#### Assignment:
All of the data is to be written out again exactly, without the pictures.

#### Stored data:
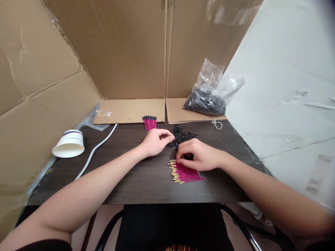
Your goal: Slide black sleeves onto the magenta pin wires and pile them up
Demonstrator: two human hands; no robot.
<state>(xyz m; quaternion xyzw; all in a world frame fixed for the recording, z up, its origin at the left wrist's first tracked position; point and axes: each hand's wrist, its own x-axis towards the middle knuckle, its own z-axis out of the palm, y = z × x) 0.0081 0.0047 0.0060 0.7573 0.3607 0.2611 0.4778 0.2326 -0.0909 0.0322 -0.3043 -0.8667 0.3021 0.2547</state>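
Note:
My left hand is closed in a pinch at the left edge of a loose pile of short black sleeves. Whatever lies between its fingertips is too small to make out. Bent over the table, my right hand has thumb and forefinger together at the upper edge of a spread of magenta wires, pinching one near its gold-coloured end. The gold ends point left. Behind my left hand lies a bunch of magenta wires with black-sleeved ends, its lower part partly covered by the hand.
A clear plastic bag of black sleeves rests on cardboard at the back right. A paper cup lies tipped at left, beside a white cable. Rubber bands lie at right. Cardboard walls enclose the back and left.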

#### Exercise answer:
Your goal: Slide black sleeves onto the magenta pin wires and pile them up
Demonstrator: two human hands; no robot.
<state>(xyz m; quaternion xyzw; all in a world frame fixed for the recording, z up, its origin at the left wrist's first tracked position; point and axes: each hand's wrist, its own x-axis towards the middle knuckle, its own z-axis out of the palm, y = z × x) 0.0081 0.0047 0.0060 0.7573 0.3607 0.2611 0.4778 0.2326 -0.0909 0.0322 -0.3043 -0.8667 0.3021 0.2547</state>
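Note:
My left hand is closed in a pinch at the left edge of a loose pile of short black sleeves. Whatever lies between its fingertips is too small to make out. Bent over the table, my right hand has thumb and forefinger together at the upper edge of a spread of magenta wires, pinching one near its gold-coloured end. The gold ends point left. Behind my left hand lies a bunch of magenta wires with black-sleeved ends, its lower part partly covered by the hand.
A clear plastic bag of black sleeves rests on cardboard at the back right. A paper cup lies tipped at left, beside a white cable. Rubber bands lie at right. Cardboard walls enclose the back and left.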

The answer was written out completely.